Series9, Ultra2から人差し指と親指で摘むような動きをする「ダブルタップ」が使えるようになったと大々的に宣伝されましたがこれもイマイチ。「Series 7にもあるけど?」が最初に思ったことです(アクセシビリティで設定すると同じ動作で操作が使える)。
しかもこのダブルタップ側から設定すると例えばクラウンを押すという動作が割り当てられなかったりするので自分の使い方ではアクセシビリティから設定する方が都合が良いですし、そもそも同じジェスチャー操作なら統一してくれという感想しかありません。
Apple Watch Ultra2、おすすめか?
山ヤには明確におすすめ
まず私のように登山目的にApple Watchを使用している人には明確におすすめします。大きく重くなることを厭わなければという前提にはなりますが、このバッテリー持ちだけでも導入する価値があります。まず1泊2日をフルで使う泊まりの登山では充電不要で使えそうですし、頑張れば2泊3日までは使えるんじゃないかと思います。

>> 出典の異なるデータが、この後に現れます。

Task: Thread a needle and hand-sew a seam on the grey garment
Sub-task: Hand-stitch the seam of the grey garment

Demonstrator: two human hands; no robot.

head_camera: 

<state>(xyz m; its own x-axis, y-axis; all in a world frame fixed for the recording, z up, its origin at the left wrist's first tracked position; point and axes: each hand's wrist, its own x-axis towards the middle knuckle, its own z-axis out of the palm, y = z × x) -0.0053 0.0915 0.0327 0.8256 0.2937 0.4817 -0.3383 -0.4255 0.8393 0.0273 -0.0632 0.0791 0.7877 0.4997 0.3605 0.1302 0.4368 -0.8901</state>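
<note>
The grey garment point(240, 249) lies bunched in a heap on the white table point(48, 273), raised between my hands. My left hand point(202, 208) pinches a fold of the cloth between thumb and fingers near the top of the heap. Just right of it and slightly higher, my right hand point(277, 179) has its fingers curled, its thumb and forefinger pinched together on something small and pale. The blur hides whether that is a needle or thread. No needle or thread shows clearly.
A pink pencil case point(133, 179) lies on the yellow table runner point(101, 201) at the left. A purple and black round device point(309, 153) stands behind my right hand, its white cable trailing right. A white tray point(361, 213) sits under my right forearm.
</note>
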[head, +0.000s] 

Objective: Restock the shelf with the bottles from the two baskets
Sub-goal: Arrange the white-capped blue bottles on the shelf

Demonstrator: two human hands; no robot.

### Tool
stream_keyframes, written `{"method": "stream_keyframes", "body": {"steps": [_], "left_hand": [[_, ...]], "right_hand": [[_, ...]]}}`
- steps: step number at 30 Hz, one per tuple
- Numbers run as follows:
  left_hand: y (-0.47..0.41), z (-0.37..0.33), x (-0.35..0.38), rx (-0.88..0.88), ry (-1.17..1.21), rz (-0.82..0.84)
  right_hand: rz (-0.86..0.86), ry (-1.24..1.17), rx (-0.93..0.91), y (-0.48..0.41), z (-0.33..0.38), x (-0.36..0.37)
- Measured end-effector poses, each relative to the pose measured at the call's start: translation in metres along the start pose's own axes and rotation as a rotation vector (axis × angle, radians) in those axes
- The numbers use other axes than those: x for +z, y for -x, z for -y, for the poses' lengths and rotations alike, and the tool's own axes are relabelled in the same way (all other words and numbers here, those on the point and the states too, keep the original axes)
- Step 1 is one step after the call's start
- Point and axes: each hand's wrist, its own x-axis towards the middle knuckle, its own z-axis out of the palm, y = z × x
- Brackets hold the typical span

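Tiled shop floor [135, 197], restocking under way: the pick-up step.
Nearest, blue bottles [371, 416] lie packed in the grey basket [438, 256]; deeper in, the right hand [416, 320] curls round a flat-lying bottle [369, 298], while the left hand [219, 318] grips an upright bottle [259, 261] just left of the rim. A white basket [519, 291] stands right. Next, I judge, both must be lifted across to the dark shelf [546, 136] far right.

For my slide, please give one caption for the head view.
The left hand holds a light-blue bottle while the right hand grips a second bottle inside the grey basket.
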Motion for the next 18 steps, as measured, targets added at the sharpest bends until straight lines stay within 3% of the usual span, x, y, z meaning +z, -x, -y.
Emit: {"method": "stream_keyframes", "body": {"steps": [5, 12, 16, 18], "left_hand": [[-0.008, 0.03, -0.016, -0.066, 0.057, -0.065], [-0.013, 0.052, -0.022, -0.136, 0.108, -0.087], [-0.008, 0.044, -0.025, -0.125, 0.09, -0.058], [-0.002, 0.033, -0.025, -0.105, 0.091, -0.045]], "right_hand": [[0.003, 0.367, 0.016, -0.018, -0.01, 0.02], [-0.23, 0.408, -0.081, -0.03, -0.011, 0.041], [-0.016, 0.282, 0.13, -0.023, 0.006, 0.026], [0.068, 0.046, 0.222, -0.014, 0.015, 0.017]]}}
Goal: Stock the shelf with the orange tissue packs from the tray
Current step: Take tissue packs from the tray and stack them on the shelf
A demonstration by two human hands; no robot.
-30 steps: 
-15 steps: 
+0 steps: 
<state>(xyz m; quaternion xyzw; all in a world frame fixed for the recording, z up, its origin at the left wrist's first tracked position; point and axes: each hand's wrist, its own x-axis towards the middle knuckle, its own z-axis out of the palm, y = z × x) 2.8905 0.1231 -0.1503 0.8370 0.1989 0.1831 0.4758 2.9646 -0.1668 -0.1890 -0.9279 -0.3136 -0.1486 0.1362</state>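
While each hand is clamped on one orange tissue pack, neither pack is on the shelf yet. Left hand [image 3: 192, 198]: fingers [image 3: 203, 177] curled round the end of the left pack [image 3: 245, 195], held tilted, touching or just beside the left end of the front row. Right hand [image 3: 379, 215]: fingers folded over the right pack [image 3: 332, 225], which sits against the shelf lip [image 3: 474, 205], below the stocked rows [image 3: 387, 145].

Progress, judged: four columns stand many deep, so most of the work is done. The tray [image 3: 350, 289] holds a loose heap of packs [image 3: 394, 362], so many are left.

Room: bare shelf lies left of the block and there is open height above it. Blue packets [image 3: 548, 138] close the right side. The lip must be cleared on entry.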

例えば去年行った北鎌尾根、2日目が難所にして要所、頻繁に地図を見られる利点が最大限に生きるシチュエーションですが、このバッテリー持ちならば少なくとも充電なしでも槍ヶ岳を抜けるまでは仕事を全うしてくれるでしょう。最終日の下山時はバッテリーが切れててもスマホでログを取れていれば十分なので。
バッテリーも永遠の命ではありませんが、もし数年使用してヘタってきて修理対象の80%になったとしても、単純計算で少なくとも丸1日は憂いなく使えるはずですし、100%スタートでの1泊2日くらいならそれでも持つ見込みがあります。
多くの人には要らない気がする
では山では使わない場合はどうか。つまり毎日充電することが特に問題にならない人にとってはどうかというと不要だと思います。見た目の好みなどを除けば無印とUltra2の違いはバッテリー持ちが良くなることだけな上、睡眠ログを使用=就寝中も付けておく場合には大きさと重量はデメリットにしかならないので、コストと利点が明らかに見合わないと思います。
Apple Watchの充電、実はそんな手間じゃないから
反Apple Watch派の人からは毎日充電するのが手間、という意見が圧倒的に多く聞かれますが、ワイヤレス充電かつ充電速度が非常に速い(体感1時間もあれば満充電になる)なので置き場さえ確保できれば入浴時に外して置いておくだけで充電できることになります。スマホも毎晩充電するのが普通の感覚になっているならばさほど手間には感じないと思います。
私のApple Watch7も登山で使えないレベルにバッテリーがヘタっていたものの、普段使いではジムから帰ってきたら置き場=充電場所に置いて寝る前に付ける、これでほぼ支障なく使えていました。
充電頻度が減るといっても毎日が3日に1回になる程度の違いなので、日常生活で使うだけならそれほど光る利点ではないのかなと思います。逆に登山では山行中の電源周りの懸念と荷物が減らせるので非常に大きい違いになります。
あとは同じ理由で頻繁に旅行や出張をする人にはメリットが大きそうです。
周期的に今年2025年9月にはUltra3が出る可能性が高いので買うタイミングとしては勿体なかった気がしないでもありませんが、期待していた以上のパフォーマンスで大変満足しました。